Print out the full material below, exact in every line, with no images included.

- - - - - - -

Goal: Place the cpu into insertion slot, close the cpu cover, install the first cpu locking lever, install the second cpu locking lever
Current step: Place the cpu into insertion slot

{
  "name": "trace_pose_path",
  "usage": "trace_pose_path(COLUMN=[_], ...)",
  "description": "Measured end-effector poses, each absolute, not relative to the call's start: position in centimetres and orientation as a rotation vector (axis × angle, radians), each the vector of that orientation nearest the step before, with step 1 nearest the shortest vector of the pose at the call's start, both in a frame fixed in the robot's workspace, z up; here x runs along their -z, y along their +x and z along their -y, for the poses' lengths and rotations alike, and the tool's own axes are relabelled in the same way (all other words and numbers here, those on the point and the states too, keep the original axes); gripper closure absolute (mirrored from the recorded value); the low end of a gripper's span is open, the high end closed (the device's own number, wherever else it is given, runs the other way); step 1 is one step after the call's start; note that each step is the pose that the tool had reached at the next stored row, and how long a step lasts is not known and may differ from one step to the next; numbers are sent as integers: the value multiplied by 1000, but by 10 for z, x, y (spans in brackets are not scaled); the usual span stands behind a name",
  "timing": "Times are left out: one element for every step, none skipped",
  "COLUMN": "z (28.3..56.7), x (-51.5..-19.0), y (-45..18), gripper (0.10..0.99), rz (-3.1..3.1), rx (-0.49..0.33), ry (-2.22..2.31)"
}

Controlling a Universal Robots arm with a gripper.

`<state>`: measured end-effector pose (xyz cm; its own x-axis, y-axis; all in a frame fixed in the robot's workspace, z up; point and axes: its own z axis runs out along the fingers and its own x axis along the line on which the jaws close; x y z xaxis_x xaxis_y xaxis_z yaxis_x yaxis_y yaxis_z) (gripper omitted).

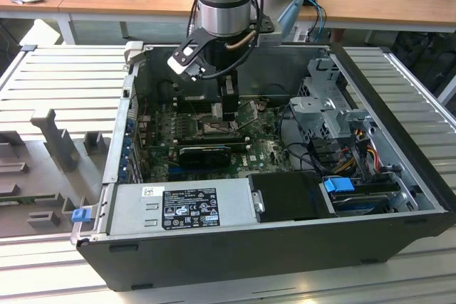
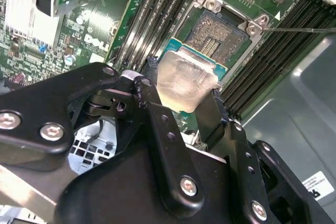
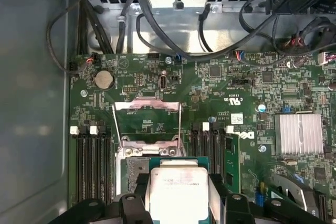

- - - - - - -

◆ Answer to this task ◆
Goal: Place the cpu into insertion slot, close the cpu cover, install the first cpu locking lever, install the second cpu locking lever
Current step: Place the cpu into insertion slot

{
  "name": "trace_pose_path",
  "usage": "trace_pose_path(COLUMN=[_], ...)",
  "description": "Measured end-effector poses, each absolute, not relative to the call's start: position in centimetres and orientation as a rotation vector (axis × angle, radians), each the vector of that orientation nearest the step before, with step 1 nearest the shortest vector of the pose at the call's start, both in a frame fixed in the robot's workspace, z up; here x runs along their -z, y along their +x and z along their -y, for the poses' lengths and rotations alike, and the tool's own axes are relabelled in the same way (all other words and numbers here, those on the point and the states too, keep the original axes); gripper closure absolute (mirrored from the recorded value); the low end of a gripper's span is open, the high end closed (the device's own number, wherever else it is given, runs the other way); step 1 is one step after the call's start; note that each step is the pose that the tool had reached at the next stored row, and how long a step lasts is not known and may differ from one step to the next; numbers are sent as integers: the value multiplied by 1000, but by 10 for z, x, y (spans in brackets are not scaled); the usual span stands behind a name",
  "timing": "Times are left out: one element for every step, none skipped",
  "COLUMN": "z (28.3..56.7), x (-51.5..-19.0), y (-45..18), gripper (0.10..0.99), rz (-3.1..3.1), rx (-0.49..0.33), ry (-2.22..2.31)"
}

Controlling a Universal Robots arm with a gripper.

`<state>`: measured end-effector pose (xyz cm; its own x-axis, y-axis; all in a frame fixed in the robot's workspace, z up; point and axes: its own z axis runs out along the fingers and its own x axis along the line on which the jaws close; x y z xaxis_x xaxis_y xaxis_z yaxis_x yaxis_y yaxis_z) (gripper omitted).

There is nothing more to the answer.